Task objective: From the first line below to the last, reproduce the material exactly and leave out the images.

Information provided:
━━━━━━

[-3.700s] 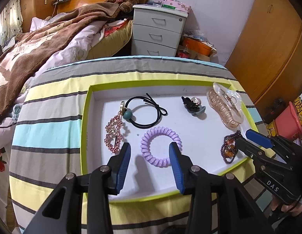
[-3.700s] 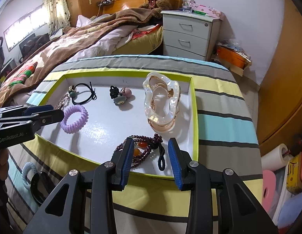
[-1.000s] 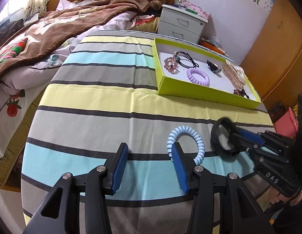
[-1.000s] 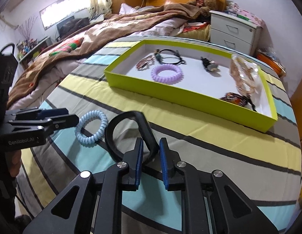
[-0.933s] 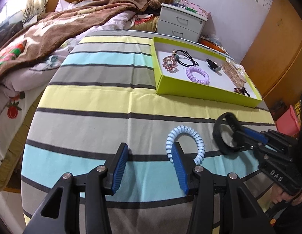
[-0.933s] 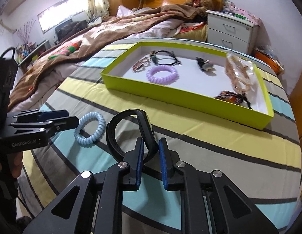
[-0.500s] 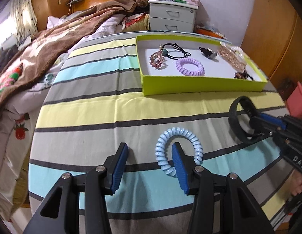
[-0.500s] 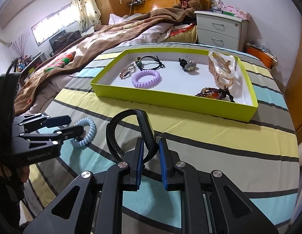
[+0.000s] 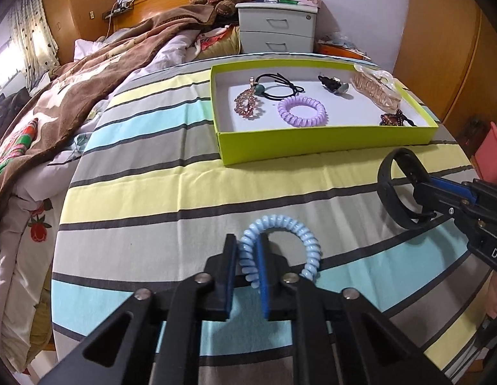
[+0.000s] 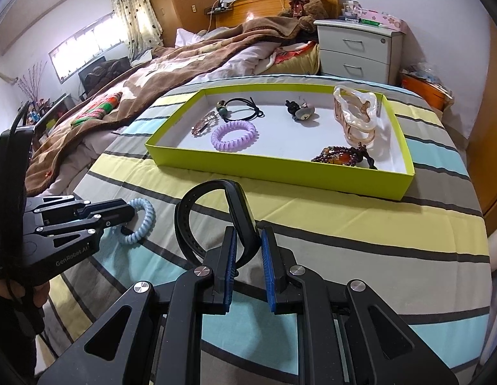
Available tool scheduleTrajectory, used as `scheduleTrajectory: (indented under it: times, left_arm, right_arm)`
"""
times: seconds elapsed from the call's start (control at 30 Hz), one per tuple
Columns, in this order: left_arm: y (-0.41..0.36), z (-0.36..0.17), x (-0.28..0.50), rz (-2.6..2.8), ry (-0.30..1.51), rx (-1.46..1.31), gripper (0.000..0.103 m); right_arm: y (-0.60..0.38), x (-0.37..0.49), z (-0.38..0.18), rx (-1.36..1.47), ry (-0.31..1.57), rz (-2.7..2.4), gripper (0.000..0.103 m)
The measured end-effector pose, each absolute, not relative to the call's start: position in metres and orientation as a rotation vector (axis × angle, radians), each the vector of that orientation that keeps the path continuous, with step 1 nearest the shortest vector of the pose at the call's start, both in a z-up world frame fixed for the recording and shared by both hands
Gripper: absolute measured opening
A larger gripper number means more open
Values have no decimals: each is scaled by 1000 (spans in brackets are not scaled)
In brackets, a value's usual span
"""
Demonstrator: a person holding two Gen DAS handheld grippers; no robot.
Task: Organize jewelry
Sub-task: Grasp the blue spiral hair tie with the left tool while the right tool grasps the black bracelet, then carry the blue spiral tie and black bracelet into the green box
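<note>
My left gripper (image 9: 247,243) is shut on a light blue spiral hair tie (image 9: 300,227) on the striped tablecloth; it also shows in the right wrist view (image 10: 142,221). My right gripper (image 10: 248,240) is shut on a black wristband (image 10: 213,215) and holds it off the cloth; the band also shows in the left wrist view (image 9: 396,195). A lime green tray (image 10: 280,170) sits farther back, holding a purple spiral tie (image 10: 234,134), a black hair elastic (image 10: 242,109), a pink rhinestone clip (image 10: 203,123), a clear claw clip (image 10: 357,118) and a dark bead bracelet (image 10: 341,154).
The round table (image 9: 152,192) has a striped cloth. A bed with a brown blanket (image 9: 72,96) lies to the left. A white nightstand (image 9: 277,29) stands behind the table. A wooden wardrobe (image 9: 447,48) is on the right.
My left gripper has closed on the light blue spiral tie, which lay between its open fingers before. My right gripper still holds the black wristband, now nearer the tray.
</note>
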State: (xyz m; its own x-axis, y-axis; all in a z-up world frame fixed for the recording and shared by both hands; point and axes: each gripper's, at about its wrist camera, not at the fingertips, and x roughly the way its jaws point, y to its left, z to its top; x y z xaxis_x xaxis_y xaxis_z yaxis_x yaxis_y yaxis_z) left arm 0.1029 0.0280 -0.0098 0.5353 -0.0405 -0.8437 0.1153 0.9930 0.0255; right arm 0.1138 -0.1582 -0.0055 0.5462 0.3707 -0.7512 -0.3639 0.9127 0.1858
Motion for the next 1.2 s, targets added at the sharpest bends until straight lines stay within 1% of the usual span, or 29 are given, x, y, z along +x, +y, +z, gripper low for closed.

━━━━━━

Response to this task:
[-3.700s] 
[-3.700s] 
[-1.000s] 
[-1.000s] 
[-0.933s] 
[-0.933s] 
[-0.500s] 
[-0.500s] 
[+0.000s] 
[+0.000s] 
Available tool scheduleTrajectory, used as `scheduleTrajectory: (indented under it: times, left_arm, right_arm)`
"""
times: seconds elapsed from the call's start (control at 30 Hz), one per tuple
Columns, in this order: left_arm: y (-0.41..0.36), z (-0.36..0.17), x (-0.28..0.50), rz (-2.6..2.8), ry (-0.30..1.51), rx (-1.46..1.31), gripper (0.000..0.103 m); right_arm: y (-0.60..0.38), x (-0.37..0.49), z (-0.38..0.18), rx (-1.36..1.47), ry (-0.31..1.57), rz (-2.7..2.4), gripper (0.000..0.103 m)
The measured end-effector pose, each absolute, not relative to the call's start: position in metres and orientation as a rotation vector (axis × angle, radians), each the vector of that orientation that keeps the path continuous, with step 1 nearest the shortest vector of the pose at the call's start, both in a z-up world frame fixed for the recording and shared by both hands
Gripper: absolute measured opening
A larger gripper number means more open
Values have no decimals: each is scaled by 1000 (spans in brackets are not scaled)
In brackets, a value's usual span
"""
Demonstrator: a person holding two Gen DAS handheld grippers; no robot.
Task: Organize jewelry
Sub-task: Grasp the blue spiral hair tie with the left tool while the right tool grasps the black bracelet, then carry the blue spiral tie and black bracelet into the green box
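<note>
My left gripper (image 9: 247,243) is shut on a light blue spiral hair tie (image 9: 300,227) on the striped tablecloth; it also shows in the right wrist view (image 10: 142,221). My right gripper (image 10: 248,240) is shut on a black wristband (image 10: 213,215) and holds it off the cloth; the band also shows in the left wrist view (image 9: 396,195). A lime green tray (image 10: 280,170) sits farther back, holding a purple spiral tie (image 10: 234,134), a black hair elastic (image 10: 242,109), a pink rhinestone clip (image 10: 203,123), a clear claw clip (image 10: 357,118) and a dark bead bracelet (image 10: 341,154).
The round table (image 9: 152,192) has a striped cloth. A bed with a brown blanket (image 9: 72,96) lies to the left. A white nightstand (image 9: 277,29) stands behind the table. A wooden wardrobe (image 9: 447,48) is on the right.
My left gripper has closed on the light blue spiral tie, which lay between its open fingers before. My right gripper still holds the black wristband, now nearer the tray.
</note>
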State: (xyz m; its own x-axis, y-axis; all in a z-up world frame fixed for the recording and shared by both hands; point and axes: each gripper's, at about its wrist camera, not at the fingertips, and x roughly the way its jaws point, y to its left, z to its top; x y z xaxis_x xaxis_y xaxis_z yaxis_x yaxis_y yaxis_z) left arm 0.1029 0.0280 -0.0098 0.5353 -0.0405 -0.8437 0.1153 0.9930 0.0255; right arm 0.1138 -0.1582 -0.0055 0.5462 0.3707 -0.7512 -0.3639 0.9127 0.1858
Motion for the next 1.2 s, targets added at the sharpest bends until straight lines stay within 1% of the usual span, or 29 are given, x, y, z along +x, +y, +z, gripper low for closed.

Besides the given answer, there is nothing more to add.